Directions for this task -
Set down each line of the listing below exactly as it is written.

Recorded data -
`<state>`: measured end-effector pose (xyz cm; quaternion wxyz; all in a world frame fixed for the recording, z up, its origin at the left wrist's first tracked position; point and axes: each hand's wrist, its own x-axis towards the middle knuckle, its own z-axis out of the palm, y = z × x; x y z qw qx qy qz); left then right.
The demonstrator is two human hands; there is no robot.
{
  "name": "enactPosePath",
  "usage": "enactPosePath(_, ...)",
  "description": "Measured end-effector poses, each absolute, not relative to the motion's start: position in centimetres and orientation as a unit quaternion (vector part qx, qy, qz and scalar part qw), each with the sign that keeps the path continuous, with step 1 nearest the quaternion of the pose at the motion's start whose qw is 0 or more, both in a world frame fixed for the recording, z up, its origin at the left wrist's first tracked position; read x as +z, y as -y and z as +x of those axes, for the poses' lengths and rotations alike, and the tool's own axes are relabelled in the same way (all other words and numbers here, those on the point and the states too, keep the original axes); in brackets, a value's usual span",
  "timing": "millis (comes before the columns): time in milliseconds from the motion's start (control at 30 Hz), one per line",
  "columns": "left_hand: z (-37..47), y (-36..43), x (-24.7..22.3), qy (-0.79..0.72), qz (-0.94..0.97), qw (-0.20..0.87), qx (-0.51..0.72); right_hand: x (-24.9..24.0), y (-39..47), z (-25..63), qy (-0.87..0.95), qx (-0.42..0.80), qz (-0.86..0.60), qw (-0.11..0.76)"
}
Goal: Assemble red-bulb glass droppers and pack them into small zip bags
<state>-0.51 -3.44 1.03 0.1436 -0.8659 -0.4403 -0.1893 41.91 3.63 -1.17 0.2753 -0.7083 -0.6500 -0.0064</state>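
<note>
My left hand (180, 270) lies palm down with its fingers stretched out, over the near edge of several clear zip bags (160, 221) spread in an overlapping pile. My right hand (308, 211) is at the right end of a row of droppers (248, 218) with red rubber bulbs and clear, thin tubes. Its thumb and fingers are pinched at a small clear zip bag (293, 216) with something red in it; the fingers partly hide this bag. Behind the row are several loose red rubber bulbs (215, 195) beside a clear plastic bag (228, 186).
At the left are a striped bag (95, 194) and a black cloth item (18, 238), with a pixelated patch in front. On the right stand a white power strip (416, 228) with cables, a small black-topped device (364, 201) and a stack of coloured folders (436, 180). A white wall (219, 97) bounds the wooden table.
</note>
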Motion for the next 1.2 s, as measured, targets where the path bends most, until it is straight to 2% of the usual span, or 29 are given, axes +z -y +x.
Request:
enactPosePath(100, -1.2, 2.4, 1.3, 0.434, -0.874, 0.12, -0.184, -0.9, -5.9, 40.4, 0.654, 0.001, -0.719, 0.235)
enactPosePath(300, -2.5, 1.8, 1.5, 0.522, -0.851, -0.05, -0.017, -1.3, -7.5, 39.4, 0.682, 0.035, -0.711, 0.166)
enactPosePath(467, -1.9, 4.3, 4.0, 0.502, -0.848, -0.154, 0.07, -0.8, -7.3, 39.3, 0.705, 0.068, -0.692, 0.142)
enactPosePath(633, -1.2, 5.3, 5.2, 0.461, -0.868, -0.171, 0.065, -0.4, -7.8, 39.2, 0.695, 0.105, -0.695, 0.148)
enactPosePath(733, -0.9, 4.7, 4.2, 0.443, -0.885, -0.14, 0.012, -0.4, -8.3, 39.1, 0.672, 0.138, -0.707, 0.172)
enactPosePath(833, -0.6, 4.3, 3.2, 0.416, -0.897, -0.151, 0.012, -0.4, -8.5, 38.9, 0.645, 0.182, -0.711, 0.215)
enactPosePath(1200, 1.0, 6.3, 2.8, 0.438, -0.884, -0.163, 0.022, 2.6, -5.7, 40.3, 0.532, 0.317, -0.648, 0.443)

Answer to this problem -
`<state>`: measured end-effector pose (xyz cm; quaternion wxyz; all in a world frame fixed for the recording, z up, its origin at the left wrist's first tracked position; point and axes: each hand's wrist, its own x-axis towards the middle knuckle, its own z-axis out of the palm, y = z × x; x y z qw qx qy qz); left then right.
The demonstrator is two human hands; there is no robot.
{
  "name": "enactPosePath",
  "usage": "enactPosePath(_, ...)",
  "description": "Measured end-effector poses, each absolute, not relative to the motion's start: position in centimetres and orientation as a unit quaternion (vector part qx, qy, qz and scalar part qw), each with the sign that keeps the path continuous, with step 1 nearest the quaternion of the pose at the motion's start whose qw is 0 or more, both in a world frame fixed for the recording, z up, its origin at the left wrist's first tracked position; read x as +z, y as -y and z as +x of those axes, for the poses' lengths and rotations alike, and the tool's own axes are relabelled in the same way (all other words and numbers here, those on the point and the states too, keep the original axes); in brackets, a value's usual span",
  "timing": "millis (comes before the columns): time in milliseconds from the motion's start (control at 30 Hz), one per line",
  "columns": "left_hand: z (-37..47), y (-36..43), x (-24.7..22.3), qy (-0.79..0.72), qz (-0.94..0.97), qw (-0.20..0.87), qx (-0.51..0.72); right_hand: x (-24.9..24.0), y (-39..47), z (-25..63), qy (-0.87..0.95), qx (-0.42..0.80), qz (-0.86..0.60), qw (-0.11..0.76)"
}
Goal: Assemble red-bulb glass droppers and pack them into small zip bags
<state>-0.51 -3.44 1.03 0.1436 -0.8659 -0.4403 -0.1893 41.91 3.63 -1.17 0.2753 -0.7083 -0.6500 -0.0064</state>
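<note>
My left hand (180, 270) lies palm down with its fingers stretched out, over the near edge of several clear zip bags (160, 221) spread in an overlapping pile. My right hand (308, 211) is at the right end of a row of droppers (248, 218) with red rubber bulbs and clear, thin tubes. Its thumb and fingers are pinched at a small clear zip bag (293, 216) with something red in it; the fingers partly hide this bag. Behind the row are several loose red rubber bulbs (215, 195) beside a clear plastic bag (228, 186).
At the left are a striped bag (95, 194) and a black cloth item (18, 238), with a pixelated patch in front. On the right stand a white power strip (416, 228) with cables, a small black-topped device (364, 201) and a stack of coloured folders (436, 180). A white wall (219, 97) bounds the wooden table.
</note>
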Motion for the next 1.2 s, as measured, targets where the path bends most, until it is straight to 2% of the usual span, or 29 are given, axes +z -y +x.
Request:
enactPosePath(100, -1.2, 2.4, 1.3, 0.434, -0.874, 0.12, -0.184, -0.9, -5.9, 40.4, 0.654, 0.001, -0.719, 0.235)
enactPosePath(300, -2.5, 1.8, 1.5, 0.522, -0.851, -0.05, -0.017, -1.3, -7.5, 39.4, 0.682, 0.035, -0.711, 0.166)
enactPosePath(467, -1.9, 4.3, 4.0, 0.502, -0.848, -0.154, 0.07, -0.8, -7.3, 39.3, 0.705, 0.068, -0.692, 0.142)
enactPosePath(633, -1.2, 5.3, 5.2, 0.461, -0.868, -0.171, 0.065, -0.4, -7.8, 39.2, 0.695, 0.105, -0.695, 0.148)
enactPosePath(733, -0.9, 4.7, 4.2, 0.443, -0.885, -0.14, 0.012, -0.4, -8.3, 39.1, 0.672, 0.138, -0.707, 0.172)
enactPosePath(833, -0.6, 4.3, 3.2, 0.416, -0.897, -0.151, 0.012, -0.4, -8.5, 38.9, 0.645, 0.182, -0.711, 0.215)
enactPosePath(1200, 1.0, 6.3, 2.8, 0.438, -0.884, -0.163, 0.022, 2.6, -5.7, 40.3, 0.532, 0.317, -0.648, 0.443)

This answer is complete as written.